Изменить размер шрифта - +
Этот набор слов тронул его, как никогда не могла осмысленная речь, и старик зарыдал заунывно, но не без примеси довольства. Моя собственная исповедь была такого же характера, как и моих товарищей, и я знаю, что чувства, внушаемыя ею, были чистосердечны и искренни. Мы все были искренни и все глубоко тронуты и проникнуты присутствием смерти и сознанием лишения всякой надежды. Я бросил свою трубку и, сделав это, почувствовал себя свободным от ненавистнаго порока, который угнетал меня постоянно, как тиран. И пока я еще говорил, то размышлял о том добре, которое мог бы сделать на этом свете, и о большем еще теперь, с помощью новых побуждений и высших и лучших стремлений, если только продлить жизнь на несколько лет более; мысль эта меня терзала и слезы снова потекли ручьями. Мы все трое обнялись и в таком положении, сидя, ожидали появления сонливости, которая всегда предшествует смерти от замерзания.

Понемногу оно стало нами овладевать, мы сказали друг другу последнее прости. Приятное ощущение сонливости захватывало пропадающее сознание, а снег хлопьями укутывал белым саваном мое побежденное тело. Пришел час забвения. Борьба с жизнью прекращалась.

 

ГЛАВА XXXIII

 

Не помню, долго ли я находился в состоянии забвения, но оно показалось мне вечностью. Понемногу я стал смутно сознавать себя и почувствовал боль во всех членах и по всему телу. Я вздрогнул. «Смерть, — мелькнуло в голове,- вот она, смерть!»

Около себя увидал я что-то белое, поднимающееся, и услыхал голос, полный горечи, сказавший:

— Не будет ли кто из вас, джентльмэны, настолько любезным, ударить меня сзади?

Это был Баллу, по крайней мере, это было его подобие, в сидячем положении, покрытый снегом и обладающий его голосом.

Я встал и тут, при неясном еще разсвете увидел в пятнадцати шагах от нас постройки и здание почтовой станции и наших оседланных лошадей, стоящих под навесом!

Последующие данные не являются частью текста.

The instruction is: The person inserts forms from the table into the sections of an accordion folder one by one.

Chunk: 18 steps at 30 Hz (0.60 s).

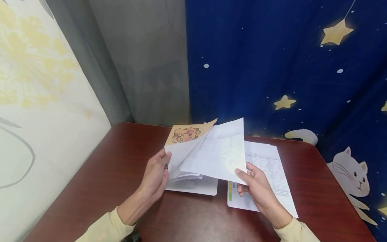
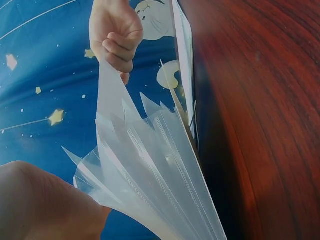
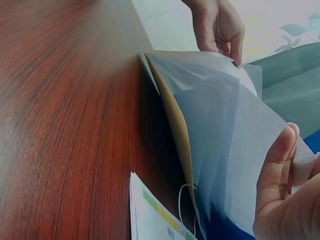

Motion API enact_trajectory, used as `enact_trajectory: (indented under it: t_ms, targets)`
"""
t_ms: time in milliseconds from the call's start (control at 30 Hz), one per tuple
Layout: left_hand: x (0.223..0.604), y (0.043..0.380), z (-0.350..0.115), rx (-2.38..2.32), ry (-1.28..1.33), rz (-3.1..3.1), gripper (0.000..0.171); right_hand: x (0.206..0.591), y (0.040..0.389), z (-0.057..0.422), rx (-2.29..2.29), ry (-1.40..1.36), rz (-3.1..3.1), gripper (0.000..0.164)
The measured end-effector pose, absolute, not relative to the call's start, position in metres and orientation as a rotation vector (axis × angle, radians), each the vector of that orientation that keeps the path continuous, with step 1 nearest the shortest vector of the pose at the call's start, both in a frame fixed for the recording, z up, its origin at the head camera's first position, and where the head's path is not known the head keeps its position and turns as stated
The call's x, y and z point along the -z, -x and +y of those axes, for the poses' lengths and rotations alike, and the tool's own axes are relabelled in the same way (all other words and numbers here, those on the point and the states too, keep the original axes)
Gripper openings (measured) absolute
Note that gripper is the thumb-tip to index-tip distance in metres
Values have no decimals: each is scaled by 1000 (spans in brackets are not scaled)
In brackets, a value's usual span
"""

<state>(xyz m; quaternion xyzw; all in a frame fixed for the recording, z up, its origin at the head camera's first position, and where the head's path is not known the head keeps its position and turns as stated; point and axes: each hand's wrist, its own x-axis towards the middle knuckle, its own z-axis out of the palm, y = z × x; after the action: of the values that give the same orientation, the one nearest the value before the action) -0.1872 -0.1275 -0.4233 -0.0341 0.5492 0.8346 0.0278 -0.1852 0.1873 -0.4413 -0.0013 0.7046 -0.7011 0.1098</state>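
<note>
A display folder (image 1: 185, 134) with a tan cartoon cover and clear plastic sleeves (image 2: 160, 170) stands partly open on the table. My left hand (image 1: 155, 173) pinches the lifted cover and sleeves along their near-left edge. Between thumb and fingers, my right hand (image 1: 257, 185) holds the near-right corner of a white printed sheet (image 1: 222, 149). The sheet's left part lies in among the sleeves, where its far edge is hidden. In the right wrist view, the right thumb lies over the sheet's face, and the left hand (image 3: 217, 30) grips the far edge of the sleeves.
A stack of printed papers (image 1: 267, 168) with a coloured strip lies on the table to the right, partly under my right hand. A thin elastic loop (image 3: 182, 205) hangs at the folder's edge. The dark red table (image 1: 99, 174) meets curtains (image 1: 260, 67) behind.
</note>
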Motion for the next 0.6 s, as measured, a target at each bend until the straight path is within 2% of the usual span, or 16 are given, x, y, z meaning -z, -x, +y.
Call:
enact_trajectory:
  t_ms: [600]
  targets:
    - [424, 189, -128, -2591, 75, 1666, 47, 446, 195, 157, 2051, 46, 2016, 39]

Недалеко от меня поднялся дугообразный снежный сугроб и Олендорф показался; мы все трое уселись и смотрели на дома, не решаясь промолвить слово. Правда, нам нечего было сказать. Положение наше было настолько глупо-смешное и унизительное, что слова теряли смысл, и мы не знали, с чего начать.

Чувство радости освобождения было отравлено, не только отравлено, оно почти совсем не ощущалось. Не проронив ни слова, мы сделались почему-то сердиты, раздражительны, злы друг на друга, злы на себя, злы на всех вообще; угрюмо стряхнули нависший снег с одежды и смущенно поплелись один за другим к лошадям, разседлали их и вошли на станцию. Я едва ли что-нибудь преувеличил, разсказав это курьезное и глупое происшествие. Оно было именно точь-в-точь, как я его описал… Не дурно, действительно, просидеть в степи, ночью во время мятели, быть почти занесенными снегом, чувствовать себя одинокими, безпомощными, когда в пятнадцати шагах стоит уютная гостинница.

В продолжение двух часов мы сидели на станции в стороне от всех и мысленно вспоминали с отвращением все происшедшее. Поняли, почему лошади нас покинули. Оне, почуяв свободу ушли и, вероятно, через четверть часа стояли уже под навесом и слышали и потешались над нашими исповедями и жалобами.

После завтрака мы почувствовали себя несколько лучше, бодрость жизни вернулась. Свет казался привлекательным и жизнь стала снова драгоценна, как и в прежнее время. Не много погодя мною овладело какое-то странное безпокойство, которое росло, мучило меня, не переставая. Увы, мое преобразование было далеко несовершенно — я хотел курить! Я воздерживался, сколько силы дозволяли, но плоть немощна. Я вышел один побродить и боролся сам с собою целый час, напоминал себе свои обещания переобразовать себя, усовещевал себя, убеждал; упрекал, но все было тщетно; я вскоре изловил себя, роющимся в снегу, разыскивая трубку. После продолжительных поисков я нашел ее, тихо ушел и спрятался, чтобы вдоволь насладиться. Я просидел за гумном довольно долго и спрашивал себя, что буду чувствовать, если товарищи мои, которые мужественнее, устойчивее и честнее меня, поймают меня врасплох.